§ The input:

◇ ◇ ◇ ◇ ◇

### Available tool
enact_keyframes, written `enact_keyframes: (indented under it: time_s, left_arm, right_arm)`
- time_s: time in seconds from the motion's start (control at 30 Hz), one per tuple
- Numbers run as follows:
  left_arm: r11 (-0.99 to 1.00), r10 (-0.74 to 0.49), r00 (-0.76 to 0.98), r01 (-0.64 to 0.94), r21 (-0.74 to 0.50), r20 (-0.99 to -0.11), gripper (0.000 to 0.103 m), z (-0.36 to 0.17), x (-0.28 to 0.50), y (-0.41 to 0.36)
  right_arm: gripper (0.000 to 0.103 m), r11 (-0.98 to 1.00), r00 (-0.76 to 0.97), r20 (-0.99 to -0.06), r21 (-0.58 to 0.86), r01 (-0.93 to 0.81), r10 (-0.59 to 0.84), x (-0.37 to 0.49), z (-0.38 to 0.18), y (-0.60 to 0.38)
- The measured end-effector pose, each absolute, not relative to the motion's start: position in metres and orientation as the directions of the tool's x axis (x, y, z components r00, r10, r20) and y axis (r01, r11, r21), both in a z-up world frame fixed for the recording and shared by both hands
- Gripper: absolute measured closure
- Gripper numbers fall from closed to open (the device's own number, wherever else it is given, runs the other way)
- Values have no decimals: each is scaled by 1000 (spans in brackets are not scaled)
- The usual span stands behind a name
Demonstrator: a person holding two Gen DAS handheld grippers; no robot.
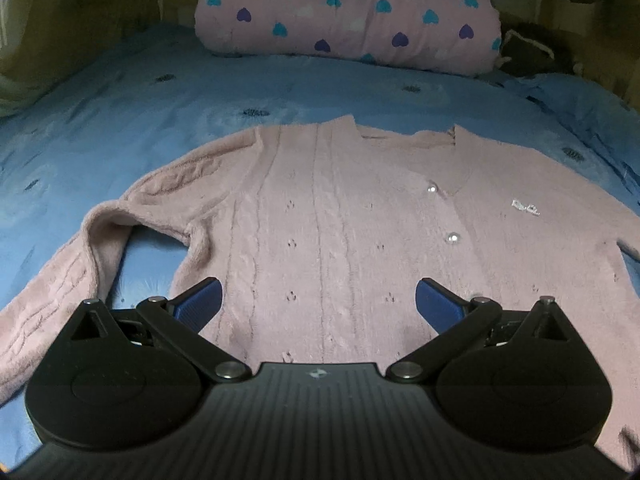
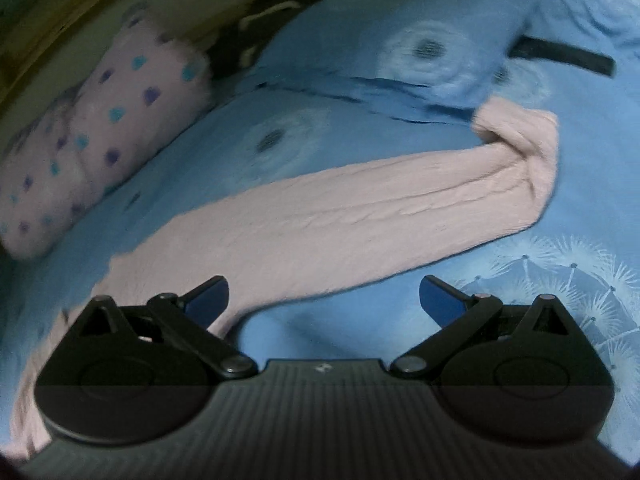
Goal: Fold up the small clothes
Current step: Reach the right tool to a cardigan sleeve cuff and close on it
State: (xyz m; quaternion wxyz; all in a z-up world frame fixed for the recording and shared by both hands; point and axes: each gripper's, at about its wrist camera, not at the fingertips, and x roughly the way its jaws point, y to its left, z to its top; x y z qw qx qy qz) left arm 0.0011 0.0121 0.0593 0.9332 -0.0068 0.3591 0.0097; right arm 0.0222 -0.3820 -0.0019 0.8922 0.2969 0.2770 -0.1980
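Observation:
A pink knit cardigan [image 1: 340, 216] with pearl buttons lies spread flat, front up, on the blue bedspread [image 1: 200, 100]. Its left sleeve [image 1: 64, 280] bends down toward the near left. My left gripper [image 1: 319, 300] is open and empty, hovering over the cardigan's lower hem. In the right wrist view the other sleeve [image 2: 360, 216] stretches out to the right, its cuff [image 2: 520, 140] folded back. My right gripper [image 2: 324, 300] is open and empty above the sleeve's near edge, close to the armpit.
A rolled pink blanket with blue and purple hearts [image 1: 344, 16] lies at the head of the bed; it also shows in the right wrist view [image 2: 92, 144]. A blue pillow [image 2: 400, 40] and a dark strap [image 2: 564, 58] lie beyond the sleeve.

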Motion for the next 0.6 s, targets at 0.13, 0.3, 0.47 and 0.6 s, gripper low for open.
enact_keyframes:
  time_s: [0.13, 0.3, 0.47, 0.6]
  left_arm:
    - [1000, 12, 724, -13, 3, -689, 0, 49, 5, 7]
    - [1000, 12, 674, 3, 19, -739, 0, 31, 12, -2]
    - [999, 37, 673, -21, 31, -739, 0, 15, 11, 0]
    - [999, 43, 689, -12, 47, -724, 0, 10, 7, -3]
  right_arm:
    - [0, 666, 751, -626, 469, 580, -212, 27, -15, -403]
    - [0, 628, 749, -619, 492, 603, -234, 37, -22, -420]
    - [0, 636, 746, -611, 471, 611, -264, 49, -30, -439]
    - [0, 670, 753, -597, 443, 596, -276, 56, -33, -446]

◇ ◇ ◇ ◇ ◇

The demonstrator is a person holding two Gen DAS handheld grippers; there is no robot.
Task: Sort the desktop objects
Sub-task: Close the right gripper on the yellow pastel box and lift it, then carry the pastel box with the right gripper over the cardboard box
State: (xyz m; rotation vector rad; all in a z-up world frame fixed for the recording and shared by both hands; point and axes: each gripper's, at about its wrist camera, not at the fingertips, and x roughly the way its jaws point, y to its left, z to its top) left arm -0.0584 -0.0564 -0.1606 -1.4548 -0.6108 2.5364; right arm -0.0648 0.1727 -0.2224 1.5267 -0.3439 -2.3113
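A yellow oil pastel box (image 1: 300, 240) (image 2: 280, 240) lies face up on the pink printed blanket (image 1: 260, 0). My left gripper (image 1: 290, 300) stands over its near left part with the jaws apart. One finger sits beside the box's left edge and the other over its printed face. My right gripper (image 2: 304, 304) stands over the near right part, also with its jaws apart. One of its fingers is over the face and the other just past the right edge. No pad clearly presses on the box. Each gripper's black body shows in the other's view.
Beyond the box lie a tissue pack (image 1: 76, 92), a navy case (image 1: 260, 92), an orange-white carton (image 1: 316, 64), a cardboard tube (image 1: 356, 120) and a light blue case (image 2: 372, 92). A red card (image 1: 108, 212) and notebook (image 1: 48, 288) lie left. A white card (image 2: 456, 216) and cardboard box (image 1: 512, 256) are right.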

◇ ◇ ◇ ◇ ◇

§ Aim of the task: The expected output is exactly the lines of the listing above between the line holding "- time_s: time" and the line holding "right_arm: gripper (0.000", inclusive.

§ Output for this exercise:
- time_s: time in seconds from the motion's start (control at 30 Hz), one per tuple
- Numbers run as follows:
  left_arm: r11 (-0.99 to 1.00), r10 (-0.74 to 0.49), r00 (-0.76 to 0.98), r01 (-0.64 to 0.94), r21 (-0.74 to 0.50), r20 (-0.99 to -0.11), gripper (0.000 to 0.103 m), z (-0.36 to 0.17), x (-0.28 to 0.50), y (-0.41 to 0.36)
  right_arm: gripper (0.000 to 0.103 m), r11 (-0.98 to 1.00), r00 (-0.76 to 0.97), r20 (-0.99 to -0.06), r21 (-0.58 to 0.86), r01 (-0.93 to 0.81), r10 (-0.59 to 0.84), x (-0.37 to 0.49), z (-0.38 to 0.18), y (-0.60 to 0.38)

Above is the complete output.